● Assigned task
Where an entry below contains an image, skip the image and reproduce the rest exactly.

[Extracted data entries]
----

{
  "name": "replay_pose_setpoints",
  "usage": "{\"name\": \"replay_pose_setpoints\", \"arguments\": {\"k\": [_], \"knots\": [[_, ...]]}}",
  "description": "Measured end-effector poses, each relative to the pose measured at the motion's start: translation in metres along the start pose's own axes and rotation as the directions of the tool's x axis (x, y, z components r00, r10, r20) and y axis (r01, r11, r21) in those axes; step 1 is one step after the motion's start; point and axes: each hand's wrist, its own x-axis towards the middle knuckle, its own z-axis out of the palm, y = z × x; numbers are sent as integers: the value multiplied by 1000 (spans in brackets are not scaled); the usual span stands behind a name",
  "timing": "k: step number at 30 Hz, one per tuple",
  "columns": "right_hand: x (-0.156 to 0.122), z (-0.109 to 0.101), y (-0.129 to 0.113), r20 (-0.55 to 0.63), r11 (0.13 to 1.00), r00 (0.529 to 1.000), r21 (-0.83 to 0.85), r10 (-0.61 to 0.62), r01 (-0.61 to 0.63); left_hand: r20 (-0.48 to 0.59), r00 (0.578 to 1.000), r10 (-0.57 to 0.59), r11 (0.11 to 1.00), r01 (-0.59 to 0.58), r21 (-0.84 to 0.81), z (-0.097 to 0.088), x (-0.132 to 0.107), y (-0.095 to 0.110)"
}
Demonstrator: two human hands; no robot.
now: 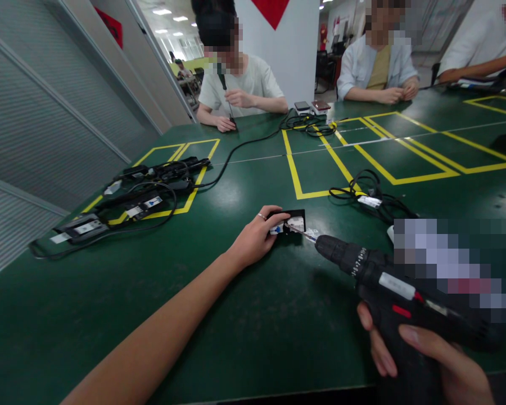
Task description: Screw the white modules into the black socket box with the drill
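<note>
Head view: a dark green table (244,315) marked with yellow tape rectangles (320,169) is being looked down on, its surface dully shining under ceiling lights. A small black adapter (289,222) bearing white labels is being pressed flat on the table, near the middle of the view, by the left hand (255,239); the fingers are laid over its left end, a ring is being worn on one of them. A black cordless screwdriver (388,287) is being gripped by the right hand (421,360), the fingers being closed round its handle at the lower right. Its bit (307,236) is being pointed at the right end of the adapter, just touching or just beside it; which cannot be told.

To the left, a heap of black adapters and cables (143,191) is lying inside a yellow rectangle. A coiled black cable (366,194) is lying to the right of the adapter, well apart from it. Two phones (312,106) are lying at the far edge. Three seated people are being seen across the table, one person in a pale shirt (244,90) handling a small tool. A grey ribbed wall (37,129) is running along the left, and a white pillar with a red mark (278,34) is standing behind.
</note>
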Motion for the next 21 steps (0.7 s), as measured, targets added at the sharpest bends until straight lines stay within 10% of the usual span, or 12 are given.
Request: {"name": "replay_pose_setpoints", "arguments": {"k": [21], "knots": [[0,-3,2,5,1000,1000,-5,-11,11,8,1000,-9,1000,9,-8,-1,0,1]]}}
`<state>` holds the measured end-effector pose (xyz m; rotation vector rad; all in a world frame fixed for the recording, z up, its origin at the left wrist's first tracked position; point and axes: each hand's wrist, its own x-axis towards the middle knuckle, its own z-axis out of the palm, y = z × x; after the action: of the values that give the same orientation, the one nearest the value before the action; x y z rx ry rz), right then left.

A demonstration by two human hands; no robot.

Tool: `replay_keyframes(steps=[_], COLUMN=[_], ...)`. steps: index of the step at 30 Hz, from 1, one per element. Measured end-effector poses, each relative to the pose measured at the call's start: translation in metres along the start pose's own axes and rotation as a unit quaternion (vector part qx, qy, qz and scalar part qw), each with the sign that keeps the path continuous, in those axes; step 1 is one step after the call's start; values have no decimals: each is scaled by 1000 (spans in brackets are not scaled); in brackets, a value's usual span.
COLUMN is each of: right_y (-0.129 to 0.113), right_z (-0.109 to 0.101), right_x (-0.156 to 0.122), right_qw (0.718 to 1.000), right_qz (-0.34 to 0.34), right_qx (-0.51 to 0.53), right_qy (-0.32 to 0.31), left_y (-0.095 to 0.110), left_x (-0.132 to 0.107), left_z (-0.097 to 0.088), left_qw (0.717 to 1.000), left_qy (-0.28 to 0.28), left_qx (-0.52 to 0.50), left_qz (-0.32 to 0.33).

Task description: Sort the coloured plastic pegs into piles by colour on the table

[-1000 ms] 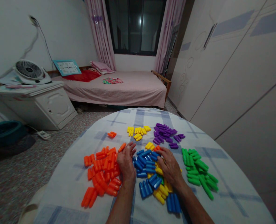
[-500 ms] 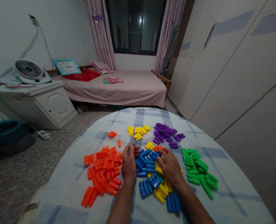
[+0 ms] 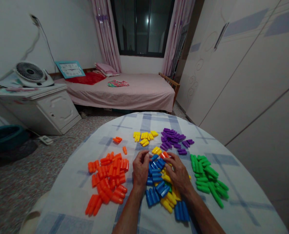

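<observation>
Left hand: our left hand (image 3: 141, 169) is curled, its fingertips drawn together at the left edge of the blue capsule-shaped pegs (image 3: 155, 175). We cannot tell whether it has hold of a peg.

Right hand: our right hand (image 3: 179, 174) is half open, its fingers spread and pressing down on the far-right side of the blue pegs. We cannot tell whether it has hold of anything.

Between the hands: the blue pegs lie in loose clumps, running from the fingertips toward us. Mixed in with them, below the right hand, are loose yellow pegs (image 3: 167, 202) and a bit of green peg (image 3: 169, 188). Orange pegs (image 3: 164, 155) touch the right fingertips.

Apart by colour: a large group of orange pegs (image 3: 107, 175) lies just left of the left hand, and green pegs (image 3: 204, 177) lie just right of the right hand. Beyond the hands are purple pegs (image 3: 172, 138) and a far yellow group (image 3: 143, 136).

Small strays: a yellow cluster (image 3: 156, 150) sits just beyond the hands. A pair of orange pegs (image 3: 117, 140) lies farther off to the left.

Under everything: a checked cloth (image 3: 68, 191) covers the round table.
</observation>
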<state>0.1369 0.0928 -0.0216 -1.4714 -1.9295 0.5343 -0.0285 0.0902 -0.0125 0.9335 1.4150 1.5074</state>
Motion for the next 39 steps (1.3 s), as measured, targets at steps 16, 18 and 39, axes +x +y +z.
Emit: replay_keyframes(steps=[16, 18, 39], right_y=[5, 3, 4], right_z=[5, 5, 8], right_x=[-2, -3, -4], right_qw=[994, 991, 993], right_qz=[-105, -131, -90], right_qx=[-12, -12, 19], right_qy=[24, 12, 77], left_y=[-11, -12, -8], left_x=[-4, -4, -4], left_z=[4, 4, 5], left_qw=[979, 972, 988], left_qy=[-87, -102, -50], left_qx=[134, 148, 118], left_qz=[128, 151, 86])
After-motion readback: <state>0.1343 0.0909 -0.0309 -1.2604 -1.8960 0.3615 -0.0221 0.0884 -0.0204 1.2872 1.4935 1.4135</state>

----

● Exercise solution
{
  "name": "replay_pose_setpoints",
  "usage": "{\"name\": \"replay_pose_setpoints\", \"arguments\": {\"k\": [_], \"knots\": [[_, ...]]}}",
  "description": "Measured end-effector poses, each relative to the pose measured at the motion's start: translation in metres along the start pose's own axes and rotation as the directions of the tool's x axis (x, y, z components r00, r10, r20) and y axis (r01, r11, r21) in those axes; step 1 is one step after the motion's start; point and axes: each hand's wrist, its own x-axis towards the middle knuckle, its own z-axis out of the palm, y = z × x; numbers are sent as integers: the value multiplied by 1000 (spans in brackets are not scaled); the usual span stands behind a name",
  "timing": "k: step number at 30 Hz, one per tuple",
  "columns": "right_hand: x (-0.156 to 0.122), z (-0.109 to 0.101), y (-0.129 to 0.113), r20 (-0.55 to 0.63), r11 (0.13 to 1.00), r00 (0.529 to 1.000), r21 (-0.83 to 0.85), r10 (-0.61 to 0.62), r01 (-0.61 to 0.63); left_hand: r20 (-0.48 to 0.59), r00 (0.578 to 1.000), r10 (-0.57 to 0.59), r11 (0.11 to 1.00), r01 (-0.59 to 0.58), r21 (-0.84 to 0.81), z (-0.097 to 0.088), x (-0.132 to 0.107), y (-0.095 to 0.110)"
}
Demonstrator: two human hands; no robot.
now: 
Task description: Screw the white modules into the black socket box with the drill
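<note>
Head view: a dark green table (244,315) marked with yellow tape rectangles (320,169) is being looked down on, its surface dully shining under ceiling lights. A small black adapter (289,222) bearing white labels is being pressed flat on the table, near the middle of the view, by the left hand (255,239); the fingers are laid over its left end, a ring is being worn on one of them. A black cordless screwdriver (388,287) is being gripped by the right hand (421,360), the fingers being closed round its handle at the lower right. Its bit (307,236) is being pointed at the right end of the adapter, just touching or just beside it; which cannot be told.

To the left, a heap of black adapters and cables (143,191) is lying inside a yellow rectangle. A coiled black cable (366,194) is lying to the right of the adapter, well apart from it. Two phones (312,106) are lying at the far edge. Three seated people are being seen across the table, one person in a pale shirt (244,90) handling a small tool. A grey ribbed wall (37,129) is running along the left, and a white pillar with a red mark (278,34) is standing behind.
</note>
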Motion for the next 21 steps (0.7 s), as measured, targets added at the sharpest bends until straight lines stay within 10% of the usual span, or 12 are given.
Request: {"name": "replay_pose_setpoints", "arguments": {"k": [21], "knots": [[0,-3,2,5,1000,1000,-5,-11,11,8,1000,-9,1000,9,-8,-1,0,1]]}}
`<state>` holds the measured end-effector pose (xyz m; rotation vector rad; all in a world frame fixed for the recording, z up, its origin at the left wrist's first tracked position; point and axes: each hand's wrist, its own x-axis towards the middle knuckle, its own z-axis out of the palm, y = z × x; after the action: of the values that give the same orientation, the one nearest the value before the action; x y z rx ry rz), right then left.

A demonstration by two human hands; no robot.

Tool: `replay_keyframes(steps=[_], COLUMN=[_], ...)`. steps: index of the step at 30 Hz, from 1, one per element. Measured end-effector poses, each relative to the pose measured at the call's start: translation in metres along the start pose's own axes and rotation as a unit quaternion (vector part qx, qy, qz and scalar part qw), each with the sign that keeps the path continuous, in those axes; step 1 is one step after the call's start; values have no decimals: each is scaled by 1000 (spans in brackets are not scaled); in brackets, a value's usual span.
COLUMN is each of: right_y (-0.129 to 0.113), right_z (-0.109 to 0.101), right_x (-0.156 to 0.122), right_qw (0.718 to 1.000), right_qz (-0.34 to 0.34), right_qx (-0.51 to 0.53), right_qy (-0.32 to 0.31), left_y (-0.095 to 0.110), left_x (-0.132 to 0.107), left_z (-0.097 to 0.088), left_qw (0.717 to 1.000), left_qy (-0.28 to 0.28), left_qx (-0.52 to 0.50), left_qz (-0.32 to 0.33).

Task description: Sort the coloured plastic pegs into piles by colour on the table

[-1000 ms] 
[-500 ms] 
[+0 ms] 

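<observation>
Left hand: our left hand (image 3: 141, 169) is curled, its fingertips drawn together at the left edge of the blue capsule-shaped pegs (image 3: 155, 175). We cannot tell whether it has hold of a peg.

Right hand: our right hand (image 3: 179, 174) is half open, its fingers spread and pressing down on the far-right side of the blue pegs. We cannot tell whether it has hold of anything.

Between the hands: the blue pegs lie in loose clumps, running from the fingertips toward us. Mixed in with them, below the right hand, are loose yellow pegs (image 3: 167, 202) and a bit of green peg (image 3: 169, 188). Orange pegs (image 3: 164, 155) touch the right fingertips.

Apart by colour: a large group of orange pegs (image 3: 107, 175) lies just left of the left hand, and green pegs (image 3: 204, 177) lie just right of the right hand. Beyond the hands are purple pegs (image 3: 172, 138) and a far yellow group (image 3: 143, 136).

Small strays: a yellow cluster (image 3: 156, 150) sits just beyond the hands. A pair of orange pegs (image 3: 117, 140) lies farther off to the left.

Under everything: a checked cloth (image 3: 68, 191) covers the round table.
</observation>
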<state>0.1369 0.0928 -0.0216 -1.4714 -1.9295 0.5343 -0.0285 0.0902 -0.0125 0.9335 1.4150 1.5074</state>
Motion for the next 39 steps (1.3 s), as measured, targets at steps 16, 18 and 39, axes +x +y +z.
Emit: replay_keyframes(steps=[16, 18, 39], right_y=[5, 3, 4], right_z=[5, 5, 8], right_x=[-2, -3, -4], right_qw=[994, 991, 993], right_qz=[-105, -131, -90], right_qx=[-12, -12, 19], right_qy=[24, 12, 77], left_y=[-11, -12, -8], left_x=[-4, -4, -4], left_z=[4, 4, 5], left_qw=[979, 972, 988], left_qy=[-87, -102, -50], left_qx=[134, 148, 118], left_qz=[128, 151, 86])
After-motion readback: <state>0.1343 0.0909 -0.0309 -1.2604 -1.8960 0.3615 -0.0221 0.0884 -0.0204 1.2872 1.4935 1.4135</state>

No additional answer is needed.